PROBLEM:
Apart from the pictures, write out the records that follow exactly.

Start of SUPPLIED MATERIAL

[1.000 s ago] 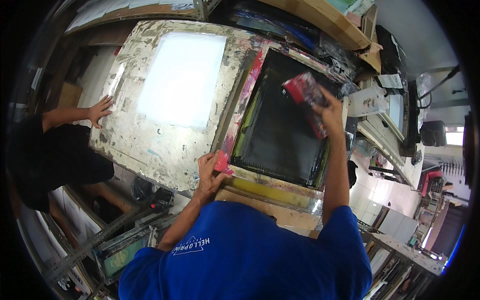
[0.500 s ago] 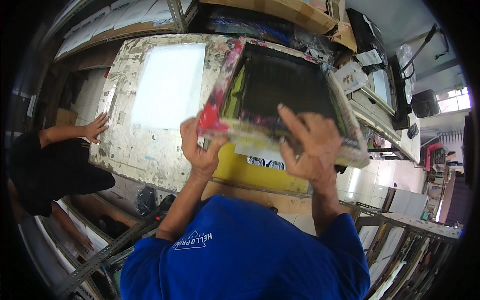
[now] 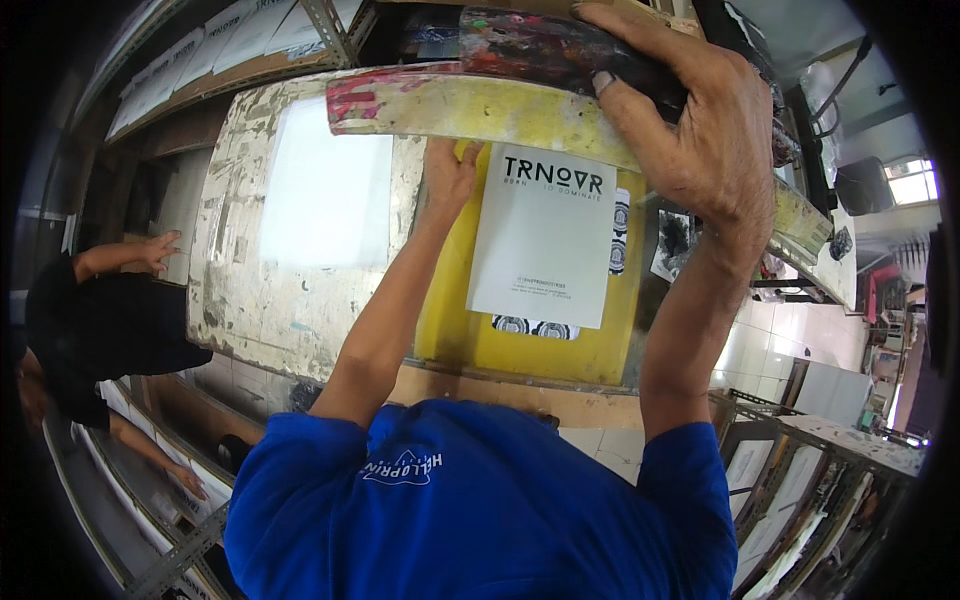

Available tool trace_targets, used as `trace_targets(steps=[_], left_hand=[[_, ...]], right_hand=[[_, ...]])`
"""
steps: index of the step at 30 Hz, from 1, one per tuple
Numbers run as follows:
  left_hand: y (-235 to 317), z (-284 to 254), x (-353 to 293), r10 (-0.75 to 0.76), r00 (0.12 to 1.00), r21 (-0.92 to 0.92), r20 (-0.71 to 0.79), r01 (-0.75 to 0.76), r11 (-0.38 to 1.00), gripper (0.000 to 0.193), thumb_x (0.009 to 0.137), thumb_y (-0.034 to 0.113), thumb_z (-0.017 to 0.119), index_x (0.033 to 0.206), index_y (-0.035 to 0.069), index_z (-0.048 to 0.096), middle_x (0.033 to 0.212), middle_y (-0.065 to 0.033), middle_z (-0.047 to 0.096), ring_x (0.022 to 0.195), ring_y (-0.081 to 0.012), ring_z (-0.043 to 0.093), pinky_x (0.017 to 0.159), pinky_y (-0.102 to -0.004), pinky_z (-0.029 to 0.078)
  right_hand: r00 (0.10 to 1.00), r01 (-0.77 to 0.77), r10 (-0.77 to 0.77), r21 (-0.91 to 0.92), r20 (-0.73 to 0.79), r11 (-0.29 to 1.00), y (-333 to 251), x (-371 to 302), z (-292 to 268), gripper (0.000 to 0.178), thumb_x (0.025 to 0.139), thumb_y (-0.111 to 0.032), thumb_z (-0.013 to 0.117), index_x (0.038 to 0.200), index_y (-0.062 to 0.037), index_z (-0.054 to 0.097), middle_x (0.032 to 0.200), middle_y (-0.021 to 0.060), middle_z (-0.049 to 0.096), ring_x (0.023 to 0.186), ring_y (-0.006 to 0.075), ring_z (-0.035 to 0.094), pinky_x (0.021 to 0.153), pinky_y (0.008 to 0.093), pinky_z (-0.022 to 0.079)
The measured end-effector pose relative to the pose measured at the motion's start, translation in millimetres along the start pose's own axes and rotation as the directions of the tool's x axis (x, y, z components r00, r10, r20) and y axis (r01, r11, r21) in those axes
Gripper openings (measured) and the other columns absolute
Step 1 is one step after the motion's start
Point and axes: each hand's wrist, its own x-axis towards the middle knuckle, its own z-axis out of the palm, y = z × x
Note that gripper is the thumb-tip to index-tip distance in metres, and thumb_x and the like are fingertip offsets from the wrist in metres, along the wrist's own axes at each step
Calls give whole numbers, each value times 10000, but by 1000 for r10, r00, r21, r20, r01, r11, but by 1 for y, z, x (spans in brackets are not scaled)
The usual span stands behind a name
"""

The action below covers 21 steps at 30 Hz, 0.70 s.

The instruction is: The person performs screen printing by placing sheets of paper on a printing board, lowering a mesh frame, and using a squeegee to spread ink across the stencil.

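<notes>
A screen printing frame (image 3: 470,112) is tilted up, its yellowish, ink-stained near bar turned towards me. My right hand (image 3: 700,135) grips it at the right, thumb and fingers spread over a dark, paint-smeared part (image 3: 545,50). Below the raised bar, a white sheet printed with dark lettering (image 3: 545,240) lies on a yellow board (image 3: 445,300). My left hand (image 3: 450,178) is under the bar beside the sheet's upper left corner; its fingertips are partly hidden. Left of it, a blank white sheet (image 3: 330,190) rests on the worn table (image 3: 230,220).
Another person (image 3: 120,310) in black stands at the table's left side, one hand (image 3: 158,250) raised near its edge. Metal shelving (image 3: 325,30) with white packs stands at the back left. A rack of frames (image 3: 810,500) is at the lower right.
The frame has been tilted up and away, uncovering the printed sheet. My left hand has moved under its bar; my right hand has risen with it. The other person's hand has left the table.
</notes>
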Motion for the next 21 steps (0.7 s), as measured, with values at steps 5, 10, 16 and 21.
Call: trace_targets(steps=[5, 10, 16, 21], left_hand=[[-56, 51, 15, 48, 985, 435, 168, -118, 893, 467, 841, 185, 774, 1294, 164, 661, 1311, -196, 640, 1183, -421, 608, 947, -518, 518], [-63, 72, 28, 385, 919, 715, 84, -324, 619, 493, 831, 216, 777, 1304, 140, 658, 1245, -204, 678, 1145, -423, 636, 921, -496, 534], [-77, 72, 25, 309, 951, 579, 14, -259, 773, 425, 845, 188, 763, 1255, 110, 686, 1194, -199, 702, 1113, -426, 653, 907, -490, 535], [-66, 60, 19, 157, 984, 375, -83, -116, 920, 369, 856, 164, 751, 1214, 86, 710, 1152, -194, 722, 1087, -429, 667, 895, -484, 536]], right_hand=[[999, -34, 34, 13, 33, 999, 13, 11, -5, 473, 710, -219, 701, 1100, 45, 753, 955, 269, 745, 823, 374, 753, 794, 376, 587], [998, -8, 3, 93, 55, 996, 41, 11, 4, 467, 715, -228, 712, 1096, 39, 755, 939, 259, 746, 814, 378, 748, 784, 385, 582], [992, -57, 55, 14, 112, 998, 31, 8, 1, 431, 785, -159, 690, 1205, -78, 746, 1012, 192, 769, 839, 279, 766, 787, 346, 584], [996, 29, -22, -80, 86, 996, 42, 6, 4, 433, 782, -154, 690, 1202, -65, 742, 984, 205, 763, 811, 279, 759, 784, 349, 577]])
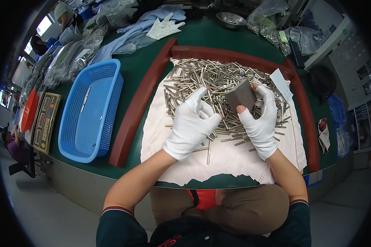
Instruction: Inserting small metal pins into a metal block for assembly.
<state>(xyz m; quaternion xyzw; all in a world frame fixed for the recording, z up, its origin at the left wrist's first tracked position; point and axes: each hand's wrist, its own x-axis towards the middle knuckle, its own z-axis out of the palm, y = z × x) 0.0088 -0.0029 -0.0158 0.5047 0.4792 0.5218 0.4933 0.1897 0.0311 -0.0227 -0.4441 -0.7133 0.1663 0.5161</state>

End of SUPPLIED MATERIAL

ANSWER SPACE:
[1.000 s ago] 
[0.500 s ago] 
[now] 

Available tool trace_targets, used as `trace_targets(steps=[_], left_hand=[[_, ...]], right_hand=[[_, ...]])`
"""
steps: index of the step at 30 Hz, from 1, one per tuple
Numbers run as follows:
  left_hand: y (-235 to 317), z (-284 to 254), x (-353 to 293), r10 (-0.75 to 0.76), r00 (0.12 to 1.00), r21 (-0.92 to 0.92), r20 (-0.71 to 0.79), r01 (-0.75 to 0.76), r11 (-0.38 to 1.00), gripper (0.000 to 0.193), thumb_x (0.009 to 0.137), thumb_y (-0.034 to 0.113), thumb_z (-0.017 to 0.119), index_x (0.033 to 0.206), index_y (-0.035 to 0.069), index_z (-0.048 to 0.096), middle_x (0.033 to 0.212), middle_y (-0.065 to 0.033), middle_z (-0.047 to 0.096), ring_x (0.022 to 0.195), ring_y (-0.081 to 0.012), ring_z (-0.043 to 0.093), pinky_x (0.017 to 0.159), pinky_y (-0.102 to -0.004), pinky_z (-0.029 to 0.078)
  right_hand: r00 (0.10 to 1.00), r01 (-0.77 to 0.77), r10 (-0.77 to 0.77), r21 (-0.91 to 0.92), r20 (-0.73 to 0.79), r11 (-0.29 to 1.00), y (-333 to 251), x (-371 to 302), z (-292 to 268), gripper (0.000 to 0.178), thumb_x (0.025 to 0.139), thumb_y (-0.111 to 0.032), thumb_z (-0.013 to 0.117), index_x (0.038 to 0.200), index_y (-0.062 to 0.037), index_z (-0.054 to 0.097), middle_x (0.032 to 0.200), middle_y (-0.021 to 0.060), middle_z (-0.049 to 0.096), ring_x (0.023 to 0.186), ring_y (-0.006 to 0.075), ring_z (-0.035 to 0.094), pinky_x (0.021 to 0.153), pinky_y (0.008 to 0.093), pinky_z (-0.022 to 0.079)
The measured end-effector pose relative to the pose measured at the motion's start, translation in millimetres along the start pose's own axes and rotation as the directions of the tool's x axis (x, y, z components r00, r10, r20) and y axis (r01, r11, r21) in those axes
Gripper openings (measured) and the other columns absolute
Step 1 is one step after the motion's start
Point and axes: each hand's wrist, its own x-axis towards the middle knuckle, its own z-axis out of the palm, y = z × x
Note that gripper is the thumb-tip to index-tip distance in metres, and thumb_x and the like are fingertip offsets from the wrist in metres, along the wrist's own axes at each step
Calls give whole numbers, each value times 10000, but by 1000 for r10, r00, r21, r20, r01, r11, but by 1 for y, z, x (spans in brackets are not scaled)
The usual span stands behind a name
"""

The action below covers 21 steps at 30 Hz, 0.70 s.

The instruction is: The person performs screen printing by placing sheets of paper on a printing board, lowering a mesh frame, and using a squeegee to spread ink across the stencil.

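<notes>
A screen printing frame (image 3: 470,112) is tilted up, its yellowish, ink-stained near bar turned towards me. My right hand (image 3: 700,135) grips it at the right, thumb and fingers spread over a dark, paint-smeared part (image 3: 545,50). Below the raised bar, a white sheet printed with dark lettering (image 3: 545,240) lies on a yellow board (image 3: 445,300). My left hand (image 3: 450,178) is under the bar beside the sheet's upper left corner; its fingertips are partly hidden. Left of it, a blank white sheet (image 3: 330,190) rests on the worn table (image 3: 230,220).
Another person (image 3: 120,310) in black stands at the table's left side, one hand (image 3: 158,250) raised near its edge. Metal shelving (image 3: 325,30) with white packs stands at the back left. A rack of frames (image 3: 810,500) is at the lower right.
The frame has been tilted up and away, uncovering the printed sheet. My left hand has moved under its bar; my right hand has risen with it. The other person's hand has left the table.
</notes>
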Motion for the next 21 steps (0.7 s), as measured, with values at steps 5, 10, 16 and 21.
Call: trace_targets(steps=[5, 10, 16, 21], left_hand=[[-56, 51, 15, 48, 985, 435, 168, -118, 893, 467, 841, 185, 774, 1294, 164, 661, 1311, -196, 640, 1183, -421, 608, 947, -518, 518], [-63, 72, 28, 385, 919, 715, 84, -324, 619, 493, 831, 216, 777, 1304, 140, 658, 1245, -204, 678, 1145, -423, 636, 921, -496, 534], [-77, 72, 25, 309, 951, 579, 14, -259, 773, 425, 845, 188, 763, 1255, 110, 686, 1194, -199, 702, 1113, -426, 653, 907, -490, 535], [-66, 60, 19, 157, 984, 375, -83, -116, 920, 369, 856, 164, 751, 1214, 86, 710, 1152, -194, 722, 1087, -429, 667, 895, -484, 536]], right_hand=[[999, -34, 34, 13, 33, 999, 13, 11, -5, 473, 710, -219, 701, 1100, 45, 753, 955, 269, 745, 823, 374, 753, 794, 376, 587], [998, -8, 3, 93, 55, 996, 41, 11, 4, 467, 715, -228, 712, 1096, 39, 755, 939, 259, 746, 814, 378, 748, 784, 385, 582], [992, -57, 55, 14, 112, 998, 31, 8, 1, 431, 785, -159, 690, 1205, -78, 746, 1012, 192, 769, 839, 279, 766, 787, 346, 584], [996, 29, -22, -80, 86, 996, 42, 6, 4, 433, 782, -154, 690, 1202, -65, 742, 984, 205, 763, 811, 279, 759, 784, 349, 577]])
Instruction: Inserting small metal pins into a metal block for assembly.
<state>(xyz m; quaternion xyzw; all in a world frame fixed for the recording, z up, its origin at the left wrist's first tracked position; point and axes: each hand's wrist, its own x-axis towards the middle knuckle, its own z-axis out of the palm, y = z × x) 0.0088 -0.0029 -0.0158 0.5047 0.4792 0.5218 0.4933 0.1897 0.0311 -0.0227 -0.4441 -0.7133 0.1663 0.5161</state>

The output is now finished.